■ **About this task**
Say, as a bare number, how many lines of the listing hold "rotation".
☆ ☆ ☆ ☆ ☆ ☆ ☆
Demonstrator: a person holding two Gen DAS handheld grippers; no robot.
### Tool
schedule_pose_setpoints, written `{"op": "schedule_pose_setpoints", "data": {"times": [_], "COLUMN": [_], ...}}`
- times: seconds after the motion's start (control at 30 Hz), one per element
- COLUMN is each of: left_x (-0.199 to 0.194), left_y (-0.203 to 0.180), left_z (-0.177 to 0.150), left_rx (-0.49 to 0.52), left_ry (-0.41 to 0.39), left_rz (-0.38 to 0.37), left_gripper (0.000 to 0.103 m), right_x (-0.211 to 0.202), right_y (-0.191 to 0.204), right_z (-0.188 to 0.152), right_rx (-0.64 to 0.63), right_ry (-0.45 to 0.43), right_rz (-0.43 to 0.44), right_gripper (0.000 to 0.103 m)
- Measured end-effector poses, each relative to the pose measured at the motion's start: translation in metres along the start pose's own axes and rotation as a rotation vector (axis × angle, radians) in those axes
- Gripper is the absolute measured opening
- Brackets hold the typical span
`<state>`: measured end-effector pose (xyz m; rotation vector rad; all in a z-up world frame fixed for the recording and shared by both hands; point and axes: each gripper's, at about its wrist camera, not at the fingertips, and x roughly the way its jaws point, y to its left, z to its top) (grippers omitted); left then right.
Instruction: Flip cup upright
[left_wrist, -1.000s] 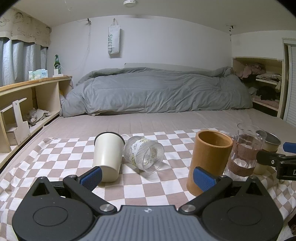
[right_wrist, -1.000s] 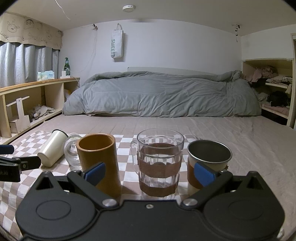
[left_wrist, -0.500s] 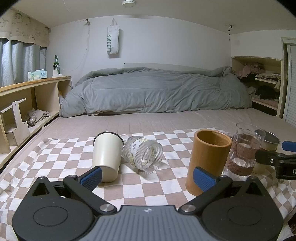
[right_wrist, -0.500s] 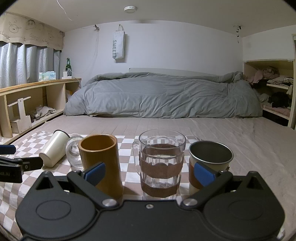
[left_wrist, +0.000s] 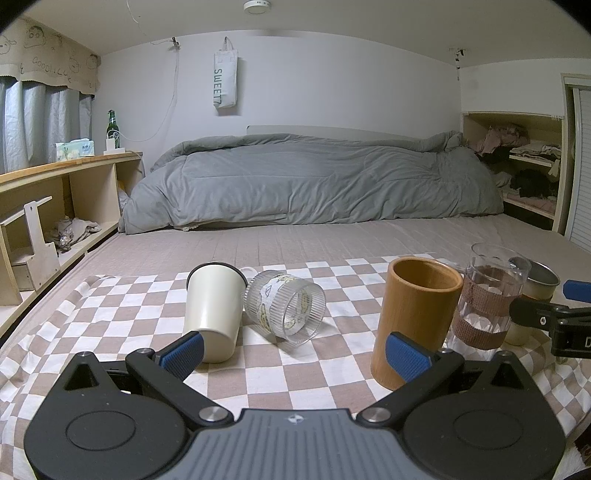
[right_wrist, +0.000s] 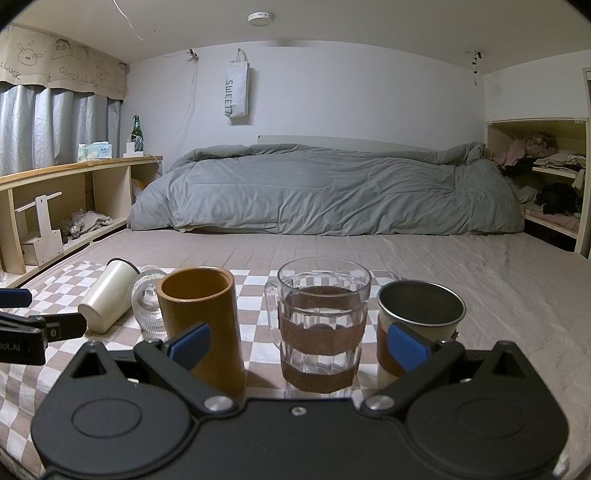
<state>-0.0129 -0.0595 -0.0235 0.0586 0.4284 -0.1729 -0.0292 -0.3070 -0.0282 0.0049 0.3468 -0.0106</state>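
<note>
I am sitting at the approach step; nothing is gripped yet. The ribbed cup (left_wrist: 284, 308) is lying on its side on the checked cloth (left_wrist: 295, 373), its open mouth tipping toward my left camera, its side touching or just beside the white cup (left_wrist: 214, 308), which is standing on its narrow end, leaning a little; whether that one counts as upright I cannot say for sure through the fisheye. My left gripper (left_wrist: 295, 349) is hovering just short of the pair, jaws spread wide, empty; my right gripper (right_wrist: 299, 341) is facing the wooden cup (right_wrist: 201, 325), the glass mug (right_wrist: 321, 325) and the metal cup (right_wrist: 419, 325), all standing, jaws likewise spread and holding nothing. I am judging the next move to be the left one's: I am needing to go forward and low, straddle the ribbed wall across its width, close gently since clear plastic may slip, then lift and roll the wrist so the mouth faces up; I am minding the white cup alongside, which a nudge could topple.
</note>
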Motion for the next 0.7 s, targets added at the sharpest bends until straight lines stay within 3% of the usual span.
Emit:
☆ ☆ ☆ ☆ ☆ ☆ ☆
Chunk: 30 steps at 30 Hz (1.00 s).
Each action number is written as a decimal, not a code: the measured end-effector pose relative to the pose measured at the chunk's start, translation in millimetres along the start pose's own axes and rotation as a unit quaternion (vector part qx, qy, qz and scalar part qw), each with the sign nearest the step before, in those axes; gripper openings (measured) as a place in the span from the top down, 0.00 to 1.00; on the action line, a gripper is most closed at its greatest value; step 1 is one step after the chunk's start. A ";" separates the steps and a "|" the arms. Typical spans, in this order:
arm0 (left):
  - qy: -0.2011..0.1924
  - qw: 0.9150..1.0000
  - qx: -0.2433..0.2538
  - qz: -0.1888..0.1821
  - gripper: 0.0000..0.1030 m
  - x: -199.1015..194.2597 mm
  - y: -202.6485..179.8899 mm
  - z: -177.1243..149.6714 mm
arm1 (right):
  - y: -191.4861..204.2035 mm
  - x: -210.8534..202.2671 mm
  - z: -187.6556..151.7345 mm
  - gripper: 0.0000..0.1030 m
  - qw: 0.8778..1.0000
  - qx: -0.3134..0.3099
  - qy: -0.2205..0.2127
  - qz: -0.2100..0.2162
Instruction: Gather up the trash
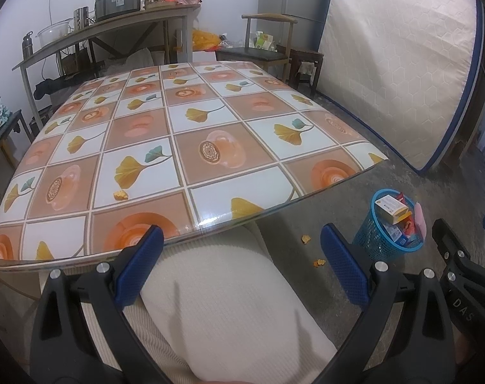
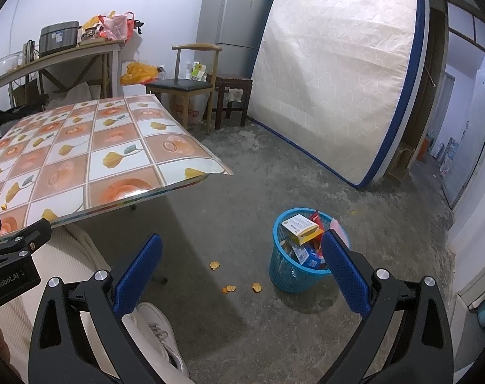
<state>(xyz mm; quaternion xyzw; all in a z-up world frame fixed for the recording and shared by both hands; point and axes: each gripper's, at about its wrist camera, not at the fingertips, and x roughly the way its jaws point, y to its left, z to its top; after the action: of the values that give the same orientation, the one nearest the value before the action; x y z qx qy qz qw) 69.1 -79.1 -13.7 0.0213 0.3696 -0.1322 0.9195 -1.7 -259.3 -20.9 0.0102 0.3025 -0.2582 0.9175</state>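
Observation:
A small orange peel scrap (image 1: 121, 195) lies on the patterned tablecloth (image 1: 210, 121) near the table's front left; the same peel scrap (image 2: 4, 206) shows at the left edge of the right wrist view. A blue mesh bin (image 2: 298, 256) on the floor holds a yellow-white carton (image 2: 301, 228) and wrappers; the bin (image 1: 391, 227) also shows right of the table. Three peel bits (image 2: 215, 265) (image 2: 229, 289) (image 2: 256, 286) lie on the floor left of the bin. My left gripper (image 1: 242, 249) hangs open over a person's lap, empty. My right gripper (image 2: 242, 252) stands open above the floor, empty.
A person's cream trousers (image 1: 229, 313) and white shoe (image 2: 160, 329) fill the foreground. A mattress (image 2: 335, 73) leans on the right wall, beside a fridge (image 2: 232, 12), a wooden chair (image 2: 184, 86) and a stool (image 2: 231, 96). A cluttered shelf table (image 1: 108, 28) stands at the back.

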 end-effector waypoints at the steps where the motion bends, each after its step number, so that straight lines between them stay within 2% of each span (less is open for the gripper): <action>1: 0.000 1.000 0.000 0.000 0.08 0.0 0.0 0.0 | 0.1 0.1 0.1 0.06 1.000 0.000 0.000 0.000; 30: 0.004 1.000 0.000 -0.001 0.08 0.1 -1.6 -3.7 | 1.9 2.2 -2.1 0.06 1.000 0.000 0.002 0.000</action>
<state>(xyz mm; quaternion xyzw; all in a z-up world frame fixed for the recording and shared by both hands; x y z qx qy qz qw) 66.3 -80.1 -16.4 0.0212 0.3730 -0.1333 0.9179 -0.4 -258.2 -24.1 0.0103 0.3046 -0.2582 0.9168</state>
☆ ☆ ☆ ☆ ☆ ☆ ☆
■ **Answer to the exercise**
3